Uganda v Ocaya (Criminal Case No. 0048 of 2014) [2017] UGHCCRD 9 (10 January 2017)

Flynote
Criminal law
Case summary
At sentencing, the prosecution submitted in aggravation while the defence submitted in mitigation. The court considered that the accused had pleaded guilty and that he was a first time offender and that he had spent one year on remand.

THE REPUBLIC OF UGANDA

IN THE HIGH COURT OF UGANDA SITTING AT ARUA

CRIMINAL CASE No. 0048 OF 2014

UGANDA ……………………………..……………………….……… PROSECUTOR

VERSUS

OCAYA TERENCE …………………………….………………. ACCUSED



Before: Hon Justice Stephen Mubiru.

SENTENCE AND REASONS FOR SENTENCE

When this case came up on 15th December 2016, for plea taking at the beginning of the criminal session, the accused was indicted with two counts of Aggravated Robbery c/s 285 and 286 (2) of The Penal Code Act. In the first count, it was alleged that the accused, together with others still at large, on 4ht December 2012 at Kikaya village in Nebbi District, robbed one Mohammed Salim of cash Ss. 3,500,000/= (three million five hundred thousand shillings only) and two mobile phones and at or immediately before or after the said robbery, used a deadly weapon, to wit a gun, on the said Mohammed Salim. In the second count, it was alleged that the accused, together with others still at large, on 4ht December 2012 at Kikaya village in Nebbi District, robbed one Afayo Caesar Collins of cash Ss. 350,000/= (three hundred and fifty thousand shillings only) and two mobile phones, ATM card, driving permit, a watch and ignition key and at or immediately before or after the said robbery, used a deadly weapon, to wit a gun, on the said Afayo Caesar Collins.

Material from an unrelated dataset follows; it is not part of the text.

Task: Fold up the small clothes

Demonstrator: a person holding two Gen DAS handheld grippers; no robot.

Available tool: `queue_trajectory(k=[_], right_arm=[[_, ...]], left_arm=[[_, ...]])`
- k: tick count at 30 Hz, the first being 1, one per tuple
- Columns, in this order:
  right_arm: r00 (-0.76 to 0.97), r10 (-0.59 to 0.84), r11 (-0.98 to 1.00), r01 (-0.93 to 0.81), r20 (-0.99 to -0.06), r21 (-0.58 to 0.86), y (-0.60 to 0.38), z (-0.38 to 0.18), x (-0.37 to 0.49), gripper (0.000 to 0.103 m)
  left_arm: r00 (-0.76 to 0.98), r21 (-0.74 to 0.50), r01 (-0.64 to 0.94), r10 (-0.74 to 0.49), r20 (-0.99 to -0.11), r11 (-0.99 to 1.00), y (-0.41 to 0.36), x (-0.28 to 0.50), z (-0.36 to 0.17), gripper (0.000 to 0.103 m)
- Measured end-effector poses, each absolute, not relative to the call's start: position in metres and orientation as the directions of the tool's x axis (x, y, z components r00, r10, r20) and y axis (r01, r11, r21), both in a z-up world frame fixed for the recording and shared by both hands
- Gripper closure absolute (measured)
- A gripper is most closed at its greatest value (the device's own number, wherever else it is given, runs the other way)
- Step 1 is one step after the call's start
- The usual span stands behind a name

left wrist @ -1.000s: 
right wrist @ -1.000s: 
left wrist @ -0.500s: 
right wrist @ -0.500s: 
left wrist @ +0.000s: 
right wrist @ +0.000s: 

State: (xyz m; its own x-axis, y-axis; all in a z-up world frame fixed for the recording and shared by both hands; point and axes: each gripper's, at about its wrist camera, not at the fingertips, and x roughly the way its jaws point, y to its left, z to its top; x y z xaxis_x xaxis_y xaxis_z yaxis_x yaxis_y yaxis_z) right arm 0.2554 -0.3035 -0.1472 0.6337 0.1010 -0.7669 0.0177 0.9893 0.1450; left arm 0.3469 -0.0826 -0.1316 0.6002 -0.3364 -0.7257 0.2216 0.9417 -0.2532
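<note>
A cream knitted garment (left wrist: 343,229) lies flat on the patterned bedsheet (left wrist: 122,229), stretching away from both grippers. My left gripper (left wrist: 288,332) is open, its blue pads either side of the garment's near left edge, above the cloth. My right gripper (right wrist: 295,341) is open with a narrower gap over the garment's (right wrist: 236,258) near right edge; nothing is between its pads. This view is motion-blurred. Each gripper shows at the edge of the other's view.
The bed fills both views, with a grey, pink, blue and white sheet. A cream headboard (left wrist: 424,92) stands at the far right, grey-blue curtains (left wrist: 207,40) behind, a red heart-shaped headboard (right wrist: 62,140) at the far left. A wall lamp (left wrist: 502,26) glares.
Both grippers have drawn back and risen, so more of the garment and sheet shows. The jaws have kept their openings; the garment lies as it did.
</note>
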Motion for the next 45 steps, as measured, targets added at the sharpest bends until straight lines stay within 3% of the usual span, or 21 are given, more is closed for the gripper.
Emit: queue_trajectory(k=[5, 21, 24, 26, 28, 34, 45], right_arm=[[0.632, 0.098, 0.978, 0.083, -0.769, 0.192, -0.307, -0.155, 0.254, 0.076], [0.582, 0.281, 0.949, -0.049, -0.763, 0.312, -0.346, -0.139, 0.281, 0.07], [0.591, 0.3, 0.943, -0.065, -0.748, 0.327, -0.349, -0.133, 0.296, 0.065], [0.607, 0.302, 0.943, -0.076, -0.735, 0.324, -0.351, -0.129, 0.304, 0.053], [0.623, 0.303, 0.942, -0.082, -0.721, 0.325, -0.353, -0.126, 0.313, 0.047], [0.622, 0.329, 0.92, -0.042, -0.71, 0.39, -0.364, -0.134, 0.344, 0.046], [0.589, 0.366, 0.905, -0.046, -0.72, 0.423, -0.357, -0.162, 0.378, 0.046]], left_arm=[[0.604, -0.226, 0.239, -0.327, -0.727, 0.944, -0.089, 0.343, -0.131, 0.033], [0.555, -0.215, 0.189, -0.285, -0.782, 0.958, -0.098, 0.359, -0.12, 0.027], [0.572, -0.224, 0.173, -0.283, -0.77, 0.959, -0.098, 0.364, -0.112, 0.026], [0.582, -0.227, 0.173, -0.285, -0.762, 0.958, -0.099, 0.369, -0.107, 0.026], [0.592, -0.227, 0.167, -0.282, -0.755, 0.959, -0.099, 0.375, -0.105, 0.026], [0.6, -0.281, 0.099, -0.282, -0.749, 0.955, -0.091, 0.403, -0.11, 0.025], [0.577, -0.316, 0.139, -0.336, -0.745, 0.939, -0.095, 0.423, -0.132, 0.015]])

When the case was called, the learned State Attorney, Mr. Emmanuel Pirimba reported that he had successfully negotiated a plea bargain with the accused and his counsel. The court then allowed the State Attorney to introduce the plea agreement and obtained confirmation of this fact from defence counsel on state brief, Mr. Onencan Ronald. The court then went ahead to ascertain that the accused had full understanding of the implications of a plea agreement and its consequences, the voluntariness of the accused’s consent to the bargain and appreciation of its implication in terms of waiver of the constitutional rights specified in the first section of the plea agreement. The Court being satisfied that there was a factual basis for the plea, and having made the finding that the accused made a knowing, voluntary, and intelligent plea bargain, and after he had executed a confirmation of the agreement, went ahead to receive the agreement to form part of the record. The two counts were then read and explained to him whereupon he pleaded guilty to each of the counts.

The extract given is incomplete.